# Pipeline 1 - Embedding

### Step 1. Loading

In this step, we load data from various sources. Make them ready to ingest.

In [1]:
import os
from dotenv import load_dotenv
load_dotenv()
OPENAI_API_KEY = os.getenv("OPENAI_API_KEY")
DOCUMENT = os.getenv("DOCUMENT")

### Step 2. Parsing

##### Type 1. text document

In [5]:
from langchain.document_loaders import TextLoader
txt_path = DOCUMENT+"rag.txt"
txt_loader = TextLoader(txt_path)
text_documents = txt_loader.load()
#text_documents

##### Type 2. PDF document

We use PyMuPDFLoader in this experiment

In [6]:
from langchain.document_loaders import PyMuPDFLoader
pdf_path = DOCUMENT+ "2005.11401v4.pdf"
pdf_loader = PyMuPDFLoader(pdf_path)
pdf_documents = pdf_loader.load()

### Step 3. Chunking

In [7]:
from langchain.text_splitter import RecursiveCharacterTextSplitter

text_splitter = RecursiveCharacterTextSplitter(chunk_size=1000, chunk_overlap=20)
text_chunks = text_splitter.split_documents(text_documents)
#documents[:3]

In [8]:
from langchain.text_splitter import RecursiveCharacterTextSplitter

text_splitter = RecursiveCharacterTextSplitter(chunk_size=1000, chunk_overlap=20)
pdf_chunks = text_splitter.split_documents(pdf_documents)

In [9]:
chunks = text_chunks + pdf_chunks

### Step 4. Vectorizing

Option 1: Using openAI embedding API

In [10]:
from langchain_openai.embeddings import OpenAIEmbeddings
from langchain_community.vectorstores import DocArrayInMemorySearch

In [11]:
embeddings = OpenAIEmbeddings()
vectorstore = DocArrayInMemorySearch.from_documents(chunks, embeddings)

### Step 5. Storing

Trying to persist the vectordb with Chroma

In [12]:
from langchain.vectorstores import Chroma
persist_directory = os.getenv("STORAGE")
vectordb = Chroma.from_documents(documents=pdf_chunks,  embedding=embeddings, persist_directory=persist_directory)
vectordb.persist()

  warn_deprecated(


# Pipline 2. Retrieving

### Step 1. Query

In [13]:
#user_query = "What is retrieval augmented generation"
user_query = "Describe the RAG-Sequence Model?"

### Step 2. Search

Need to load from store if there is. Here the on memory vectorstore is used. 
There is opportunity to improve efficiency of search when the knowledgebase gets larger and more complicated (type of sources)

In [10]:
#retriever = vectorstore.as_retriever()

#Load vectordb from persisted store
from langchain.vectorstores import Chroma
persist_directory = os.getenv("STORAGE")
embeddings = OpenAIEmbeddings()
newvectordb = Chroma(persist_directory=persist_directory, embedding_function=embeddings)
retriever = newvectordb.as_retriever()

### Step 3. Augmented Prompt

In [11]:
from langchain.prompts import ChatPromptTemplate

template = """
Answer the question based on the context below. If you can't 
answer the question, reply "I don't know".

Context: {context}

Question: {question}
"""

prompt = ChatPromptTemplate.from_template(template)

In [12]:
from langchain_core.runnables import RunnableParallel, RunnablePassthrough
setup = RunnableParallel(context=retriever, question=RunnablePassthrough())

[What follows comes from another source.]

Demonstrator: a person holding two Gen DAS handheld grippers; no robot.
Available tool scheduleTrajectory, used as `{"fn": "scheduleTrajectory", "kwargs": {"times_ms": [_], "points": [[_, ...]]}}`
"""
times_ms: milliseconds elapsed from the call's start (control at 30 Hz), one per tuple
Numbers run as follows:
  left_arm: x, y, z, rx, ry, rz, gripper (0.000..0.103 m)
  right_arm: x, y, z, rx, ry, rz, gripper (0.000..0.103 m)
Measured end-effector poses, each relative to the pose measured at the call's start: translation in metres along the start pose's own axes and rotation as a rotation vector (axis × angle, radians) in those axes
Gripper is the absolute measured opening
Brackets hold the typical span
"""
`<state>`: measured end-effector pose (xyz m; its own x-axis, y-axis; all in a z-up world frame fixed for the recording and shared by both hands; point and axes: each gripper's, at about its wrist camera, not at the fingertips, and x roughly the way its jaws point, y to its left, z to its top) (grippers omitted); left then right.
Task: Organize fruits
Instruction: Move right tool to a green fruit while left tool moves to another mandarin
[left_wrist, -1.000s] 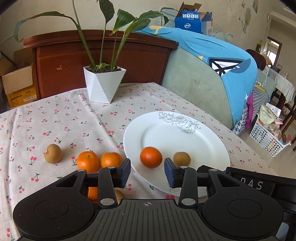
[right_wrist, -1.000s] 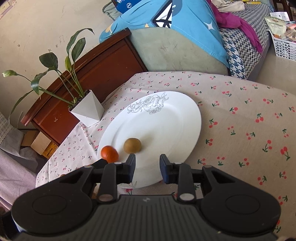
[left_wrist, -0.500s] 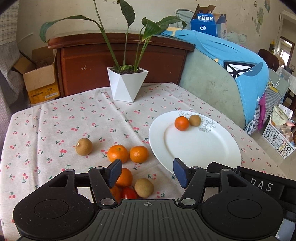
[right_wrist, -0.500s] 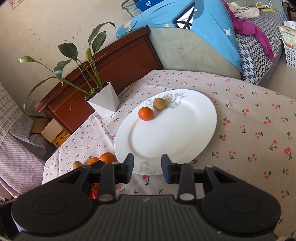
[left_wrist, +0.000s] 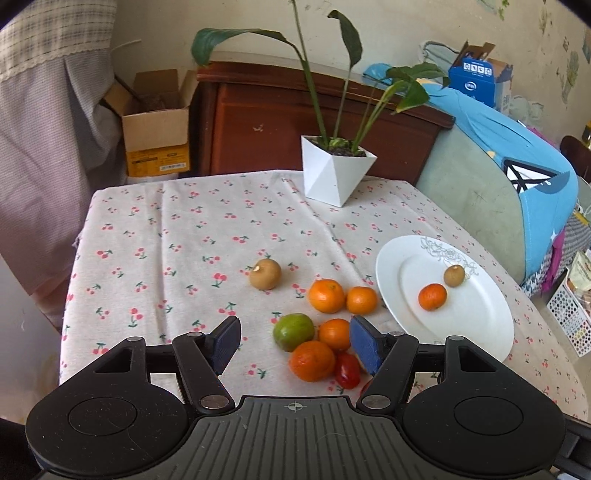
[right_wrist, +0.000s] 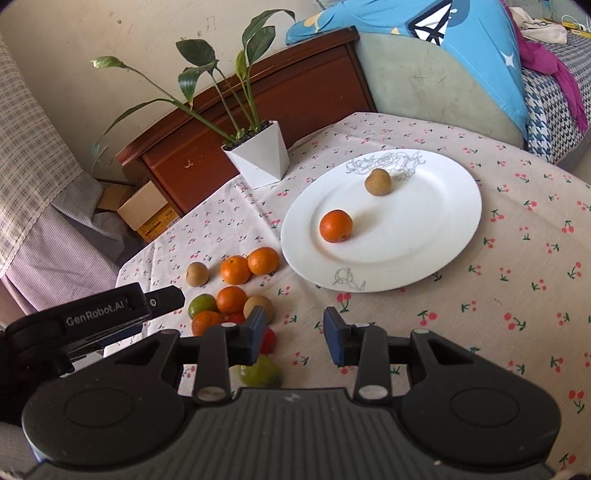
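A white plate (left_wrist: 476, 332) (right_wrist: 424, 236) holds one orange (left_wrist: 432, 296) (right_wrist: 335, 225) and one brown kiwi-like fruit (left_wrist: 454, 275) (right_wrist: 378, 181). Left of it on the cherry-print cloth lies a loose cluster: several oranges (left_wrist: 326, 296) (right_wrist: 235, 269), a green fruit (left_wrist: 294, 331) (right_wrist: 201, 305), a red fruit (left_wrist: 347, 370), brown fruits (left_wrist: 265, 274) (right_wrist: 197, 274). My left gripper (left_wrist: 295, 345) is open and empty, its jaws standing just before the cluster. My right gripper (right_wrist: 293, 334) is open and empty, over the cloth in front of the plate. A yellow-green fruit (right_wrist: 258, 371) lies under its left finger.
A white pot with a tall green plant (left_wrist: 336, 173) (right_wrist: 262, 155) stands at the back of the table. Behind are a wooden cabinet (left_wrist: 295, 122), a cardboard box (left_wrist: 157, 125) and a sofa with a blue cover (left_wrist: 517, 177). The table edge runs along the left.
Both grippers have pulled back and to the left from the plate. The left jaws have opened wider. The fruit cluster now sits between and in front of the left jaws.
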<state>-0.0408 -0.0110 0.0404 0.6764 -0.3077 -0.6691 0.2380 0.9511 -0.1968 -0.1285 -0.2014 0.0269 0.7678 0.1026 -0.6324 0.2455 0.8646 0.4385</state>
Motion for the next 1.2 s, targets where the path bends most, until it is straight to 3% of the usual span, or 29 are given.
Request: {"fn": "scheduleTrajectory", "kwargs": {"times_ms": [367,667,800,1200], "points": [[-0.008,0.030,-0.007,-0.048,0.009,0.025,0.066,0.010,0.017,-0.019,-0.066,0.071,0.032,0.040],[-0.005,0.035,-0.016,-0.022,0.028,0.030,0.066,0.027,0.028,-0.028,-0.116,0.099,0.011,0.040],[-0.001,0.032,-0.021,-0.001,0.044,0.026,0.066,0.028,0.031,-0.031,-0.155,0.085,-0.008,0.032],[0.014,0.010,-0.033,0.063,0.064,-0.025,0.065,0.019,0.008,-0.022,-0.058,0.061,-0.096,0.032]]}}
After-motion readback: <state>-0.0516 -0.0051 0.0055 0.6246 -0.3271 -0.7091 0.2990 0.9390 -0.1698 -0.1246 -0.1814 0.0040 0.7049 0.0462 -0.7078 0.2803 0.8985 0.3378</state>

### Step 4. Response Generating

Option 1: Using on-cloud OpenAI

In [13]:
from langchain_openai.chat_models import ChatOpenAI
from langchain_core.output_parsers import StrOutputParser

model = ChatOpenAI(openai_api_key=OPENAI_API_KEY, model="gpt-3.5-turbo")
parser = StrOutputParser()

In [14]:
chain = setup | prompt | model | parser

In [18]:
response = chain.invoke(user_query)
response

'The RAG-Sequence Model uses the same retrieved document to generate the complete sequence. It treats the retrieved document as a single latent variable that is marginalized to get the seq2seq probability p(y|x) via a top-K approximation.'

In [20]:
while True:
        user_input = input("Enter a query: ")
        if user_input == "exit":
            break

        try:
            response = chain.invoke(user_input)
            print(response)
        except Exception as err:
            print('Exception occurred. Please try again', str(err))

AWS supports RAG through services such as Amazon Bedrock and Amazon Kendra. Amazon Bedrock offers high-performing foundation models and capabilities to build generative AI applications, while Amazon Kendra provides an optimized Retrieve API for enterprise search powered by machine learning. With knowledge bases for Amazon Bedrock and the Retrieve API from Amazon Kendra, users can connect their data sources for RAG in just a few clicks, enabling vector conversions, retrievals, and improved output generation automatically.